In Kenya e Tanzania esiste un sistema di trasferimento denaro che si chiama Mpesa [em-pesa, nda], sviluppato da un team di ingegneri a guida italiana dalla compagnia telefonica Safaricom: è un servizio diffusissimo, tanto che la compagnia sta lanciando lo stesso sistema in altri paesi africani.
Il denaro, anche contante, viene trasferito immediatamente utilizzando la rete dati Safaricom: Mpesa funziona sia come Satispay, un portafogli virtuale sempre più utilizzato in Italia [ne abbiamo parlato su Wolf], che come money transfer ma senza alcun costo per chi invia o riceve denaro. La transazione utilizza necessariamente la rete Safaricom che, in questo modo, ha il suo tornaconto. Il sistema di Mpesa permette agli operai che vivono e lavorano a Nairobi, ai camerieri e ai facchini di Malindi e Watamu, di inviare il proprio stipendio alla famiglia che risiede al villaggio, magari a centinaia o migliaia di chilometri di distanza; il tutto è oggi possibile senza assumersi il rischio di dover necessariamente viaggiare per diverse ore con le tasche piene di contanti, esponendosi ai pericoli che possiamo immaginare.
Una rivoluzione tecnologica che permette alle zone più remote dell’Africa orientale di garantirsi autosufficienza perché le rimesse che i migranti interni inviano a casa vengono investite, anche in istruzione, oltre che utilizzate per la spesa corrente.

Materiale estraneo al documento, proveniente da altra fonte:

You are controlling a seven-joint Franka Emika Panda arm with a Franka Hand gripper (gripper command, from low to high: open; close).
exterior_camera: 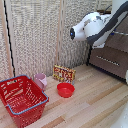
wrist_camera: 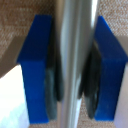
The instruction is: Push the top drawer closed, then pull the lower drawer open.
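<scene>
In the wrist view my gripper (wrist_camera: 72,65) is shut on a silver bar handle (wrist_camera: 74,25), with its blue fingers (wrist_camera: 35,65) and dark pads pressed against both sides of the bar. In the exterior view the white arm (exterior_camera: 92,25) reaches to the dark brown cabinet at the exterior view's right, at the height of the top drawer (exterior_camera: 120,42). The arm's body hides the gripper itself there. The lower drawer (exterior_camera: 112,65) sits below, and its thin silver handle (exterior_camera: 106,59) is free.
On the wooden floor at the exterior view's left stands a red plastic basket (exterior_camera: 22,100). A pink cup (exterior_camera: 40,80), a red bowl (exterior_camera: 65,90) and a small printed box (exterior_camera: 63,74) lie in front of the beige woven screen (exterior_camera: 35,35).
</scene>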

Oggi, nonostante Internet sia onnipresente, non esiste un sistema che permetta questo tipo di operazioni da un Paese all’altro o da un continente all’altro: l’eliminazione dal mercato dei contratti di esclusiva migliorerebbe la concorrenza, oltre a migliorare l’efficienza dei servizi e il progresso tecnologico.

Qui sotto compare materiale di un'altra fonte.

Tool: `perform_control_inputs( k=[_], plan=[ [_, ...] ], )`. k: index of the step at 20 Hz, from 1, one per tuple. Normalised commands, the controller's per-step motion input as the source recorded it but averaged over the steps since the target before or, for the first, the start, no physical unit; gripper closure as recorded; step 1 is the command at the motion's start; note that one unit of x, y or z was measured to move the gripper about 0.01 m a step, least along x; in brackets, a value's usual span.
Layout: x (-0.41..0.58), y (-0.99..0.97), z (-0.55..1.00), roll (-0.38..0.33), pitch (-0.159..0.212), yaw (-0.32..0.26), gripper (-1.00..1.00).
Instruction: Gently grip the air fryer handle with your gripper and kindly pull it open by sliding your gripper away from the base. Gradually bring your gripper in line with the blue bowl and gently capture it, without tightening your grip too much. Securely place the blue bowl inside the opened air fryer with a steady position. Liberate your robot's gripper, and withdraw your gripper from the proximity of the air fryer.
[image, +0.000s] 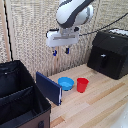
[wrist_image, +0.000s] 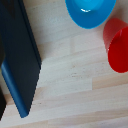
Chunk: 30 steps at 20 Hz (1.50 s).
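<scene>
The black air fryer (image: 110, 52) stands at the exterior view's right with its drawer pushed in; the air fryer handle (image: 103, 60) sticks out from the front face. The blue bowl (image: 65, 83) rests on the wooden table beside a red cup (image: 82, 85). My gripper (image: 60, 51) hangs high above the table, above and slightly to the exterior view's left of the bowl, open with nothing between its blue-tipped fingers (image: 54, 52). The wrist view shows the blue bowl (wrist_image: 90, 11) and the red cup (wrist_image: 118, 45) from above; no fingers appear there.
A dark-blue flat panel (image: 48, 87) leans against a large black fabric-sided case (image: 17, 95) at the exterior view's left, close to the bowl. The same dark-blue panel (wrist_image: 20, 60) lies along one side of the wrist view. A woven screen backs the table.
</scene>
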Motion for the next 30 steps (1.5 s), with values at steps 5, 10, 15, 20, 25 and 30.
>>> perform_control_inputs(
  k=[5,10,15,20,25,30],
  plan=[
    [0.000,0.00,0.00,0.000,-0.046,-0.353,-1.00],
    [0.000,0.00,0.00,-0.001,-0.017,-0.375,-1.00],
    [0.000,0.00,0.00,-0.040,-0.001,-0.357,-1.00],
    [0.000,0.00,0.00,-0.092,-0.008,-0.327,-1.00],
    [0.000,0.00,0.00,-0.161,-0.025,-0.255,-1.00],
    [0.000,0.04,-0.04,-0.313,-0.042,-0.087,-1.00]
  ],
)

Il legame strettissimo tra le diaspore e le loro origini non ha nazionalità e, se vogliamo estorcere una regola generale dai numeri, questo legame è un fattore di crescita importante per i paesi in via di sviluppo. Un elemento ancor più importante laddove insistono conflitti armati: da quando la Svezia investe buona parte dei propri fondi per la cooperazione e lo sviluppo in Somalia, accompagnati dall’avvio di attività di supporto alle associazioni della diaspora somala presenti nel paese scandinavo, il combinato disposto rimesse-fondi allo sviluppo ha creato zone war-free nel disastrato paese africano grazie a progetti sanitari, scolastici e umanitari.

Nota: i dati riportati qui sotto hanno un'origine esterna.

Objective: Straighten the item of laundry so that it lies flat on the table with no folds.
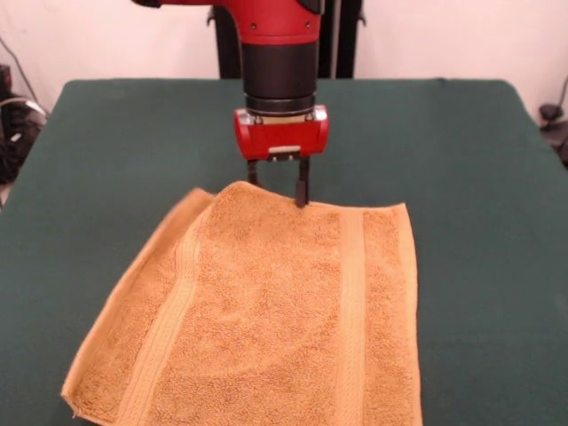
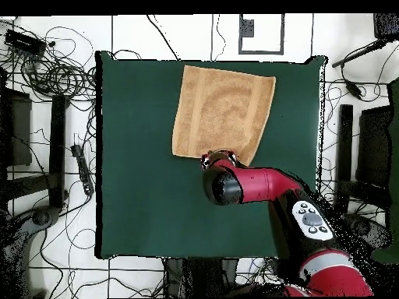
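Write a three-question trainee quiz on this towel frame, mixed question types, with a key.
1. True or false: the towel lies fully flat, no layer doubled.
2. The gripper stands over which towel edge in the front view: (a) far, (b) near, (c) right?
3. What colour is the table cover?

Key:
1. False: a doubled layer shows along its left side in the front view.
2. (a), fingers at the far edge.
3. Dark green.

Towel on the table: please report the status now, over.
Gripper open, low at towel's far edge. Towel mostly spread on the table; one layer doubled along one side, not yet flat. Nothing in the way.
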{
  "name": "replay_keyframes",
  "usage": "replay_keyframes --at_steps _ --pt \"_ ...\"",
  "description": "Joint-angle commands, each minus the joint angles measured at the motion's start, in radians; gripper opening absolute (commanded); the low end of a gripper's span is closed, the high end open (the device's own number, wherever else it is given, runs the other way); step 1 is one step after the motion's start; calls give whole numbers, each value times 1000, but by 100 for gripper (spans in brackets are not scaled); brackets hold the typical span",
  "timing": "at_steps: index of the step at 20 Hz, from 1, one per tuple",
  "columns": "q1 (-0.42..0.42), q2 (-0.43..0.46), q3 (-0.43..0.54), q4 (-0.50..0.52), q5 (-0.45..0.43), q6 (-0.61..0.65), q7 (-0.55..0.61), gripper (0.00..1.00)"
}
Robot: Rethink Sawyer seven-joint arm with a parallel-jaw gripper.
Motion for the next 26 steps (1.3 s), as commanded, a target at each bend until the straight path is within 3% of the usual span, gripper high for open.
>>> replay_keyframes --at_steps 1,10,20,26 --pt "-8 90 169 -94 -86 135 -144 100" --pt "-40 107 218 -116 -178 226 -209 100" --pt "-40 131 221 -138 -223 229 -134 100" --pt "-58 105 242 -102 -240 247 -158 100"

Stoccolma ha finanziato sostanzialmente attori privati in Somalia e lo stesso fa l’Italia in diversi paesi dell’Africa subsahariana, spesso con successo e con gli investimenti più ingenti d’Europa (persino più della Francia), ma questa è una modalità che diverse associazioni della società civile europee marchiano come miope e spesso controproducente.
La questione è sempre la stessa: l’accesso e il controllo dei fondi europei per lo sviluppo sostenibile, 4 miliardi di euro in aumento. Noi non possiamo in alcun modo dire chi ha ragione e chi ha torto ma ci limitiamo a riportare le considerazioni delle parti nel modo più asciutto possibile: diverse organizzazioni della società civile europee infatti concordano sul fatto che il settore privato sia un importante volano di sviluppo ma lamentano anche come spesso la cornice legislativa in cui avvengono tali investimenti non sia proprio chiara.
Queste attività di cooperazione, che esistono, vanno a discapito della tutela dei diritti umani o della sostenibilità ambientale e spesso non incidono in alcun modo sulla lotta alla povertà e alla disuguaglianza, paradossalmente aggravando le condizioni di vita nelle zone di intervento.